# Work request:
For the material below, reproduce exactly each line from the one that has "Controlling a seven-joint" through the one that has "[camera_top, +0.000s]", and no others; pictures stay out.
§ §
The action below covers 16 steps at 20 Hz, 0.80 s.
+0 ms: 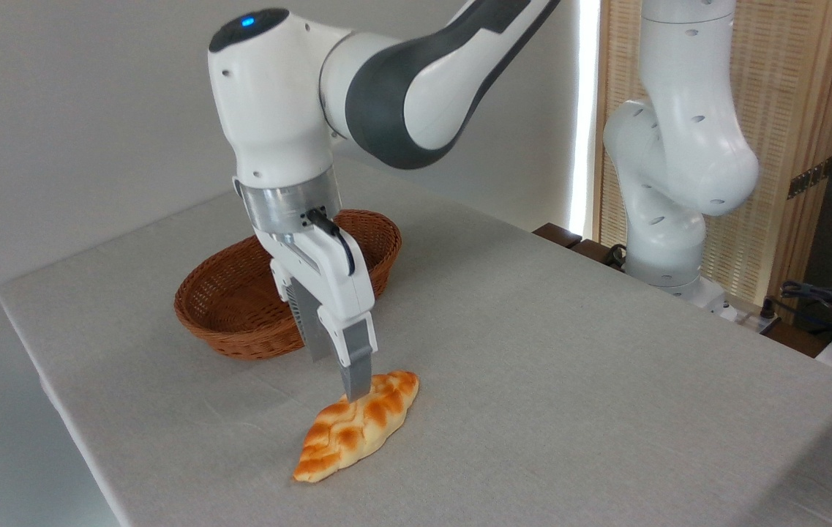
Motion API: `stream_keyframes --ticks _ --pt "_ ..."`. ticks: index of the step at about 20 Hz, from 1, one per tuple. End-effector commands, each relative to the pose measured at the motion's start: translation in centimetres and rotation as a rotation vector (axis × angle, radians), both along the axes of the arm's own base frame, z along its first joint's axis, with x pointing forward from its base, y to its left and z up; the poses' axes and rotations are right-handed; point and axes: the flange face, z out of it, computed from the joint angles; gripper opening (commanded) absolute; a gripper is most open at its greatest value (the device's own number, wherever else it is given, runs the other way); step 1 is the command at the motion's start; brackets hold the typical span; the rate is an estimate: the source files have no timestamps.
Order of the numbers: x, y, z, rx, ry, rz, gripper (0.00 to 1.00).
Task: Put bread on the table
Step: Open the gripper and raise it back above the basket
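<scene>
Bread [357,428] lies on the grey surface [569,380] near the basket [240,315]; fingers [357,377] touch its top, spacing unclear; release fully, then lift straight up.

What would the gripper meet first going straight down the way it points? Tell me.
The bread. The gripper points down with its tips at the loaf's upper side, seemingly touching it. The loaf lies on the table, in front of the basket. Jaw spacing is unclear.
</scene>
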Motion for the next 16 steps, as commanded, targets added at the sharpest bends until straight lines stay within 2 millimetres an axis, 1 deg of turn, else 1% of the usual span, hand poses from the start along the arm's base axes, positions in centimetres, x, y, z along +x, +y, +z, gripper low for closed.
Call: stream_keyframes --ticks 1,2,3,4,5,6,7,8,10,13,14,16 --pt "0.5 0.4 5.2 0.015 -0.019 0.019 1.00" --pt "0.4 0.4 6.9 0.005 -0.017 0.022 1.00" --pt "0.1 1.4 8.2 0.001 -0.005 0.038 1.00" --pt "-0.1 1.2 9.0 -0.006 0.011 0.033 1.00" --pt "-0.3 0.9 10.4 -0.024 0.007 0.030 1.00" --pt "-0.3 0.9 11.1 -0.040 0.002 0.037 1.00" --pt "-0.3 0.3 11.5 -0.055 -0.006 0.033 1.00" --pt "-0.3 0.3 12.0 -0.065 -0.013 0.038 1.00" --pt "-0.4 0.0 12.3 -0.069 -0.005 0.037 1.00" --pt "-0.7 0.8 13.9 -0.061 0.010 0.044 1.00" --pt "-0.8 1.3 14.0 -0.066 0.011 0.052 1.00" --pt "-0.7 1.4 13.9 -0.061 0.012 0.053 1.00"
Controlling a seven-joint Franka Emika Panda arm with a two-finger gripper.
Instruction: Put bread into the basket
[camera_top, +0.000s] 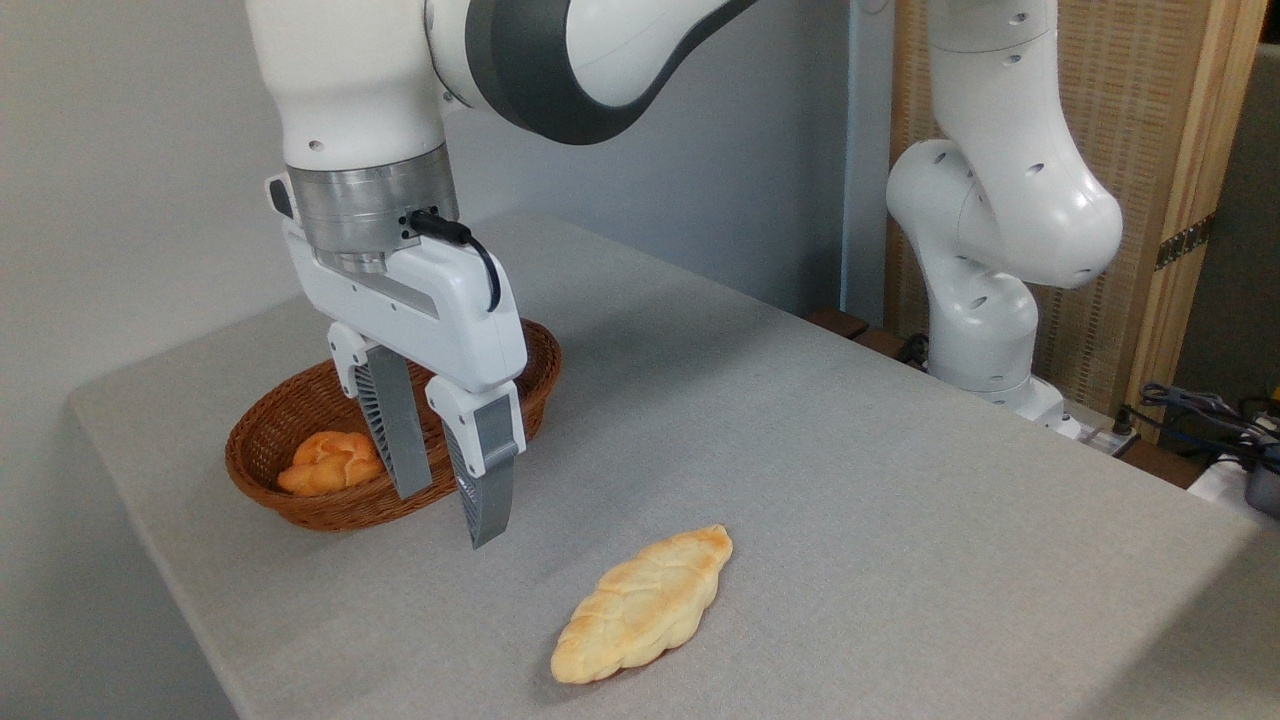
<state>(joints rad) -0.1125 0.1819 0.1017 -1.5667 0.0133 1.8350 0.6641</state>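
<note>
The two-finger gripper (452, 495) hangs empty, fingers apart, mid-left between the reddish-brown wicker basket (540, 375) and the pale golden braided bread (643, 606), ready to grasp.

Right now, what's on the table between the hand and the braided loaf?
Nothing: the fixed camera shows only bare grey tabletop between the open hand and the braided loaf.

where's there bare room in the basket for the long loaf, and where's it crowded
The basket is crowded at its left end, where the orange bun lies. Its right half, behind the open gripper, looks free but is partly hidden. The bread lies on bare table.
</note>
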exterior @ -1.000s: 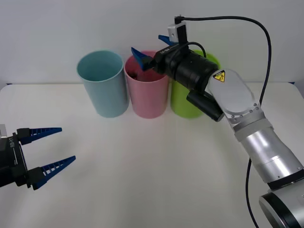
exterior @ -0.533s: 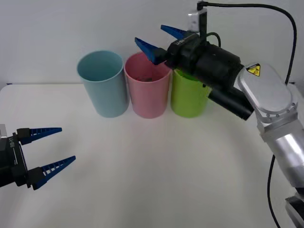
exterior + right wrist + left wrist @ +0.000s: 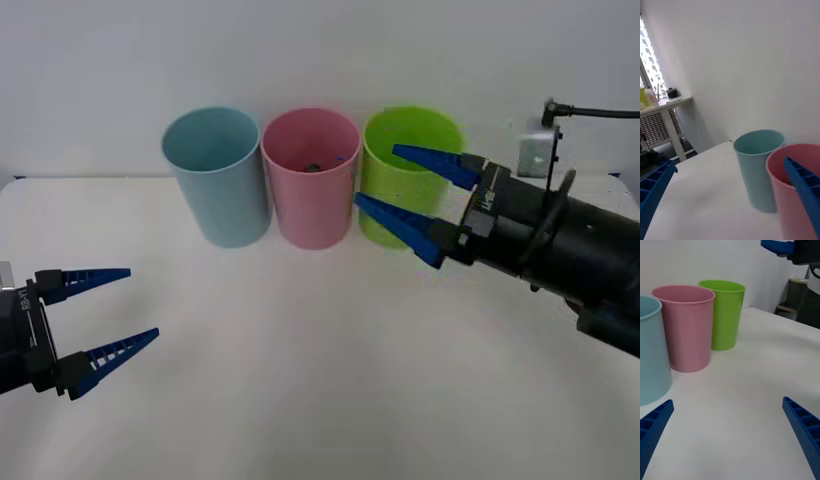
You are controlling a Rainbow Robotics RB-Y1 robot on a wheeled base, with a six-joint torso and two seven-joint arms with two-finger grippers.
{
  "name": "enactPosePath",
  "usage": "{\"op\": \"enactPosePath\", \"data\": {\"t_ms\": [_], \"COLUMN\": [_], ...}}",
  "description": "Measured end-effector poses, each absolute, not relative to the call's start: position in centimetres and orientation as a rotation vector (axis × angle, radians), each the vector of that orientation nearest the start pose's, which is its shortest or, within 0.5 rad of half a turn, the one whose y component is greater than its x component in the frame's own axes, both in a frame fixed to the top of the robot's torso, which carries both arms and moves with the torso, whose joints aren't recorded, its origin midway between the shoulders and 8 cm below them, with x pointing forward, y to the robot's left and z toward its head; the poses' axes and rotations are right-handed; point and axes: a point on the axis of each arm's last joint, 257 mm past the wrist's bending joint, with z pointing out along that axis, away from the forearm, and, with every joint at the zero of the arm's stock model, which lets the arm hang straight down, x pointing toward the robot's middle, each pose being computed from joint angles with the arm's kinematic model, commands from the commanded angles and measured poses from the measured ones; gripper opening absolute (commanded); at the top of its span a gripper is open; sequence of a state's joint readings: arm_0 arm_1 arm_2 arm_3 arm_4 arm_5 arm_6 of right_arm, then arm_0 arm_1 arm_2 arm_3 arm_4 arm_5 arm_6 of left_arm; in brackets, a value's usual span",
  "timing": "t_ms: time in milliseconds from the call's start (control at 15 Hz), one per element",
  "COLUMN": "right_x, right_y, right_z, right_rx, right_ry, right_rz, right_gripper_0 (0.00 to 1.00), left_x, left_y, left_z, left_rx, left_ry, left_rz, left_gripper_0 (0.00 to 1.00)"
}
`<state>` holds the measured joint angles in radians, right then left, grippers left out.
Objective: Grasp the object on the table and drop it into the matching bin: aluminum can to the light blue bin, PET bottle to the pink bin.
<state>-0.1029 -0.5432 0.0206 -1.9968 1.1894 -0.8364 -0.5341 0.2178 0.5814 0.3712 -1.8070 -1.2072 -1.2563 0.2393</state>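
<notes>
The pink bin (image 3: pixel 310 205) stands between the light blue bin (image 3: pixel 222 195) and a lime green bin. A small dark spot (image 3: pixel 313 167) shows deep inside the pink bin; the PET bottle is otherwise hidden by its wall. My right gripper (image 3: pixel 376 175) is open and holds nothing. It hangs in front of the green bin, to the right of the pink bin and pointing toward it. In the right wrist view, one blue finger (image 3: pixel 805 187) overlaps the pink bin (image 3: pixel 786 213), with the light blue bin (image 3: pixel 760 168) beside it. My left gripper (image 3: pixel 142 302) waits open at the table's near left.
The lime green bin (image 3: pixel 400 135) stands at the right end of the row, touching the pink one. The white table (image 3: pixel 300 380) spreads out in front of the bins. The left wrist view shows the pink bin (image 3: pixel 687 330) and green bin (image 3: pixel 726 315) from low down.
My right gripper has drawn back from above the pink bin's rim, moving right and down to the front of the green bin, still open. The left arm has stayed still.
</notes>
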Motion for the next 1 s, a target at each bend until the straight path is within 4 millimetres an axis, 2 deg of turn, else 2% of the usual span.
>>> {"op": "enactPosePath", "data": {"t_ms": [200, 400, 800, 1000], "right_x": [36.9, 34.6, 29.8, 28.5], "right_y": [-10.2, -12.2, -13.3, -14.0], "right_z": [-6.1, -9.5, -16.1, -17.7], "right_rx": [-0.792, -0.798, -0.833, -0.873], "right_ry": [1.343, 1.414, 1.525, 1.543], "right_rz": [0.980, 0.993, 1.017, 1.044], "right_gripper_0": [1.00, 1.00, 1.00, 1.00], "left_x": [36.0, 36.0, 36.0, 36.0], "left_y": [25.3, 25.3, 25.3, 25.3], "left_z": [-16.6, -16.6, -16.6, -16.6], "left_rx": [0.866, 0.866, 0.866, 0.866], "left_ry": [1.587, 1.587, 1.587, 1.587], "left_rz": [-0.664, -0.664, -0.664, -0.664], "left_gripper_0": [1.00, 1.00, 1.00, 1.00]}}
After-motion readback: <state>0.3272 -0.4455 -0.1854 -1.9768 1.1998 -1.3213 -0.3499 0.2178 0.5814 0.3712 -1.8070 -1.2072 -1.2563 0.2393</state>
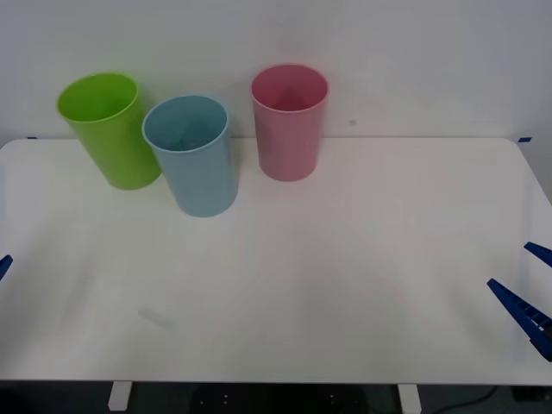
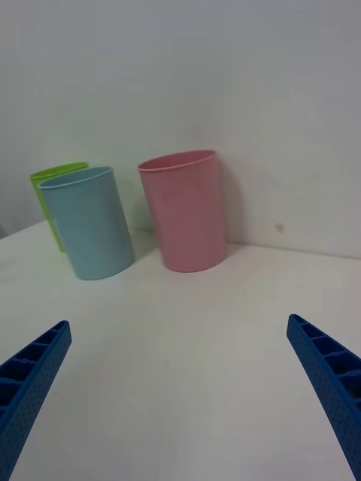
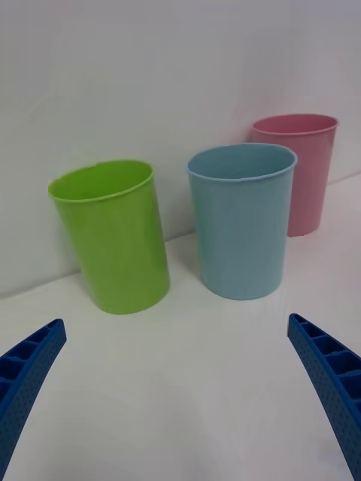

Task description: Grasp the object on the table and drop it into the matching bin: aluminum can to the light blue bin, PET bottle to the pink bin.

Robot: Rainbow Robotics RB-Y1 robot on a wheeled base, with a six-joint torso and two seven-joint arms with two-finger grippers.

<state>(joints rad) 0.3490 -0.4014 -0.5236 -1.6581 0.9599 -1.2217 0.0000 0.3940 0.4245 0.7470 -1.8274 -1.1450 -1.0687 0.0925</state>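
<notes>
Both end effectors spread and holding nothing: right end effector (image 2: 180, 391) faces the pink bin (image 2: 184, 210) ahead, left end effector (image 3: 180, 391) faces the light blue bin (image 3: 241, 222) across the tabletop (image 1: 345, 285).

— Where can I pass from here?

— I see the counter (image 1: 345, 285) lying bare across its near and middle part, between my two claws. Only three things stand in the way, near the far edge: the lime green bin (image 1: 110, 129), the light blue bin (image 1: 193, 155) just beside it, and the pink bin (image 1: 289, 121) a little apart.

— And between them?

— A narrow gap only.
</notes>
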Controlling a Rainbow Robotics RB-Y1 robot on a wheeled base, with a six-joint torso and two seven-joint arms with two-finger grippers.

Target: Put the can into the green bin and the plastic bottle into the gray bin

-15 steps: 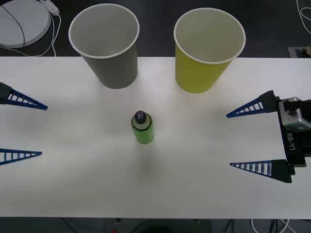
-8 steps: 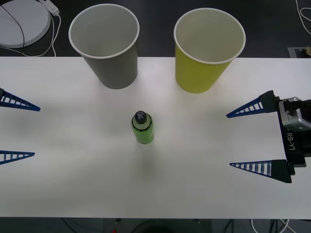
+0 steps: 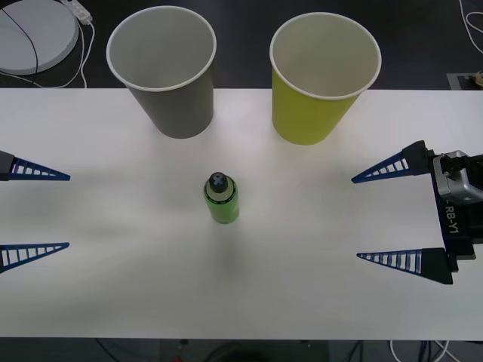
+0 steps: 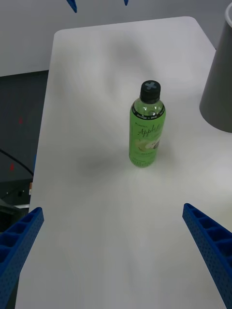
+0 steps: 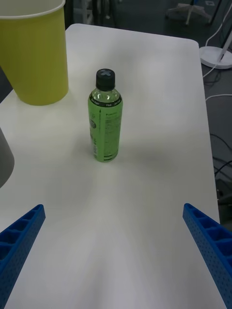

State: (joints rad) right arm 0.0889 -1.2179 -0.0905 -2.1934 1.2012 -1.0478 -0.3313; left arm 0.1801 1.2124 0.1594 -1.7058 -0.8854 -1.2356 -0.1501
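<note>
While both arms wait at the two sides of the white table [image 3: 113, 294], the plastic bottle [image 3: 221, 199] stands upright near the middle of it, touched by nothing. Taking this bottle as the landmark, the left gripper [image 3: 34, 213] is well apart from it on the robot's left side, with its two blue ribbed fingers spread wide and nothing between them. The right gripper [image 3: 392, 219] is well apart from the bottle on the opposite side, also spread wide and holding nothing, and its fingers point toward the bottle. The bottle has a black screw cap and a green label, and it is much shorter than the two bins. Farther from the robot than the bottle, and a little to the left of it, stands the gray bin [image 3: 167, 75]. Beyond the bottle to the right stands the green bin [image 3: 317, 83]. Both bins are upright at the far edge of the table, with white rims, and they are apart from each other and from the bottle.
</note>
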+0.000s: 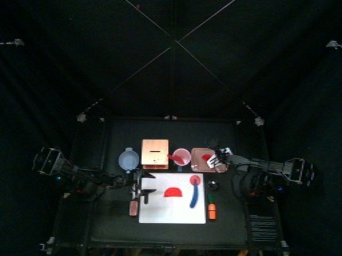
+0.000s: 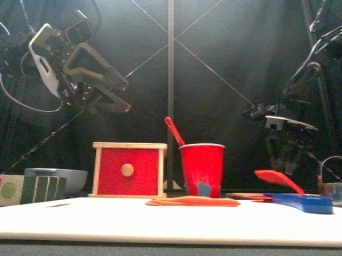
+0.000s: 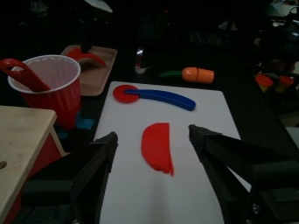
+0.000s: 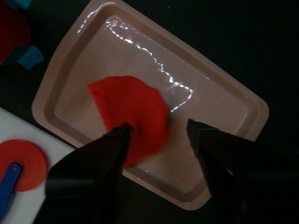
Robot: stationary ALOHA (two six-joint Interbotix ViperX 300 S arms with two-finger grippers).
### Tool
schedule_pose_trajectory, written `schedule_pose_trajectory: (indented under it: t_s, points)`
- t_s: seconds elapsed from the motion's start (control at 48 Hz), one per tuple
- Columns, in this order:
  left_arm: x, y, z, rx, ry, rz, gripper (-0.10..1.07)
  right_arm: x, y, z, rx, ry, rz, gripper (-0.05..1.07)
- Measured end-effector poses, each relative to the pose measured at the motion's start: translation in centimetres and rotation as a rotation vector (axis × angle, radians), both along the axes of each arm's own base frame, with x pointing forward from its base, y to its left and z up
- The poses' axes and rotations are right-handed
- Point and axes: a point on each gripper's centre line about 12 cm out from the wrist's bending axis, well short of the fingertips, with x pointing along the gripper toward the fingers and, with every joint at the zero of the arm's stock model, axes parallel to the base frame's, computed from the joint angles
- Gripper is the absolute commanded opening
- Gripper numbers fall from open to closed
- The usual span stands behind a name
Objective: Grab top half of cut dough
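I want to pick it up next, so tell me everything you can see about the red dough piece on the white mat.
The dough half is a flat, smooth red half-disc that looks soft, with one straight cut edge and one rounded edge. It lies flat on the white mat, near its middle. It sits apart from the blue cutter. The left gripper hangs above it, jaws open on either side, and nothing grips it.

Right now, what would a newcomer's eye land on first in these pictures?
Probably the red dough: one half-disc lies on the white mat between the open left gripper jaws, and another red piece sits in a pinkish tray under the open right gripper. A red cup stands mid-table.
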Motion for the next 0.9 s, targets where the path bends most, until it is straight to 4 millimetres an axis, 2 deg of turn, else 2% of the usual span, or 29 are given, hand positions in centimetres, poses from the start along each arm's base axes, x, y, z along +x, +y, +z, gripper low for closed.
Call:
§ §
# Written answer:
Controlling a seven-joint Franka Emika Panda arm with a two-finger gripper.
Instruction: Put bread into the basket
[camera_top, +0.000s] 

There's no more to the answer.